Chronique

Eliott Sharp with Mary Halvorson & Marc Ribot

Err Guitar

Eliott Sharp (g), Mary Halvorson (g), Marc Ribot (g)

Label / Distribution : Intakt/Orkhestra

Lorsque la grammaire est innovante, voire déliée de toute forme ancienne d’asservissement syntaxique, tous les cas de figures peuvent être envisagés, même les plus iconoclastes. C’est ainsi qu’en musique improvisée comme en de nombreux exercices conçus sur le fil, la somme des singuliers ne constitue pas naturellement des pluriels. C’est bien le cas de cet Err Guitar, rencontre au pinacle de trois improvisateurs exceptionnels. Si la linguistique est impactée, il n’en est rien de la sémiotique. Quand il s’agit de personnalités telles qu’Eliott Sharp, Mary Halvorson et Marc Ribot, « exceptionnel »est bien à prendre dans chacune de ses acceptions et ne tolérerait aucune dérogation. La remarquable ouverture justement nommée « Blindspot » en atteste. Les yeux fermés, en aveugle, on reconnaît chacun des musiciens dans ce qu’il a de plus particulier. Ce n’est ni un empilement, ni un mélange. C’est un canon, complexe et travaillé.

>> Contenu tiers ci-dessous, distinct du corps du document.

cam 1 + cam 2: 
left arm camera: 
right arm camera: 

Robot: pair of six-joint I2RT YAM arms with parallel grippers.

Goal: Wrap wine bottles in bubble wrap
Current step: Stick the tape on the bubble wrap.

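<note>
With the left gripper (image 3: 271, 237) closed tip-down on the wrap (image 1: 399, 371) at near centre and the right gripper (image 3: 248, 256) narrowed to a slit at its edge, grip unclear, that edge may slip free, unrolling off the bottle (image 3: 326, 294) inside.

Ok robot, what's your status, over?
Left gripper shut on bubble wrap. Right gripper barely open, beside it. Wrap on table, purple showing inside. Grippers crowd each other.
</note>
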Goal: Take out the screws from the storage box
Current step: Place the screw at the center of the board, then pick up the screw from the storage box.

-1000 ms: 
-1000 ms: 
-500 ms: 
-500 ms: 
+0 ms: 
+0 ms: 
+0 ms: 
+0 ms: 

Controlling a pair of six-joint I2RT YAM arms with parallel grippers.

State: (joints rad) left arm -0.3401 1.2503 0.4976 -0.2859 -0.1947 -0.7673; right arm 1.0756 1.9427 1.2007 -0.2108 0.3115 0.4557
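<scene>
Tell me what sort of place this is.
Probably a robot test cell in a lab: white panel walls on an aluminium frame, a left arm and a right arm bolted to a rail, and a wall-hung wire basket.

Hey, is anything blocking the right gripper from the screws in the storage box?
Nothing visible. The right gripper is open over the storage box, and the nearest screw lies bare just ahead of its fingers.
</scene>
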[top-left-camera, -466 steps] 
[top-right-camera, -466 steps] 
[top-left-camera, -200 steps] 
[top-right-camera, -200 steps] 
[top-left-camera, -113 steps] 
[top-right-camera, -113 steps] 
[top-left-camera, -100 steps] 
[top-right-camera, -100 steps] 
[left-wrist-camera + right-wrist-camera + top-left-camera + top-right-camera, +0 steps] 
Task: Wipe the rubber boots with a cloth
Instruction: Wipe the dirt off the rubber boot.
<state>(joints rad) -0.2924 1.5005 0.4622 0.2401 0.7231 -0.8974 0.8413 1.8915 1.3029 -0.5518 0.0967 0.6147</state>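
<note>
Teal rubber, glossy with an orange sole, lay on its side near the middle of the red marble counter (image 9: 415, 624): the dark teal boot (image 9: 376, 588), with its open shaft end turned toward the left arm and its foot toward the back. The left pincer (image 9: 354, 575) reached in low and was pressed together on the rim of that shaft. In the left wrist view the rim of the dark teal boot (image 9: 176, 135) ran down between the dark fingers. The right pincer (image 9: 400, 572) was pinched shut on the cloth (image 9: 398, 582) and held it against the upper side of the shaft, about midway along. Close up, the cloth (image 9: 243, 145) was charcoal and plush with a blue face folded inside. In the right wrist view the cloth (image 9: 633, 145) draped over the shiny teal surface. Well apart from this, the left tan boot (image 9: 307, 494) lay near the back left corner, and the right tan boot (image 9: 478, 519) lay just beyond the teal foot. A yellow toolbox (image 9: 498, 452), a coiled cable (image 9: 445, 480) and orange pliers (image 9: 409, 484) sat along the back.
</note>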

On les retrouve tous, dans leur spécificité : les textures sombres et pernicieuses de Ribot sur « Sinistre » qui détecte dans le jeu d’Eliott Sharp la trace d’un vieux compagnon de route marqué par les années Tzadik. Mais également les déviations inopinées et faussement précaires de Mary Halvorson qui, quelques mois après sa rencontre avec Noël Akchoté, côtoie de nouveau des légendes de la six-cordes. Son duo acharné avec Sharp sur les deux parties de « Sequoia », constitue le point culminant d’intensité. De toutes les trajectoires insolites et radicales prise par les trois musiciens étasuniens, un parcours qui converge spontanément vers New York, c’est celle d’Eliott Sharp qui impose ici davantage son empreinte. Le compositeur contemporain, par ailleurs collaborateur de Scott Fields et surtout de Pauline Oliveros, parvient à aiguiller ses invités dans une direction préalablement définie sans pour autant influer sur leur liberté. C’est la résultante de « Kernel Panic » qui clôt l’album sur une masse protéiforme qui rappelle l’importance des pédales d’effet dans cette approche radicale.

Err Guitar est le fruit de l’accident, de l’imprévision, du plaisir de jouer ensemble et de célébrer l’instrument sous toutes ses formes, y compris truculentes (« Oronym »). Pas autour d’un feu ou à l’occasion d’un bœuf, mais dans une affirmation sans concession de la liberté. Err comme Erreur, Err comme Errance, mais aussi comme un cousin éloigné de Air Guitar, ce jeu irréel où l’on joue d’un instrument qui n’existe que dans l’imagination. C’est en effet un peu cela, sans faux-semblants ni dissimulation. Enregistré en trois jours avec un goût certain pour l’irrévérence et l’ironie, deux ingrédients majeurs de la déconstruction et de la mise en perspective, Err Guitar est de ces disques complexes qui ont besoin de temps pour délivrer tous leurs secrets.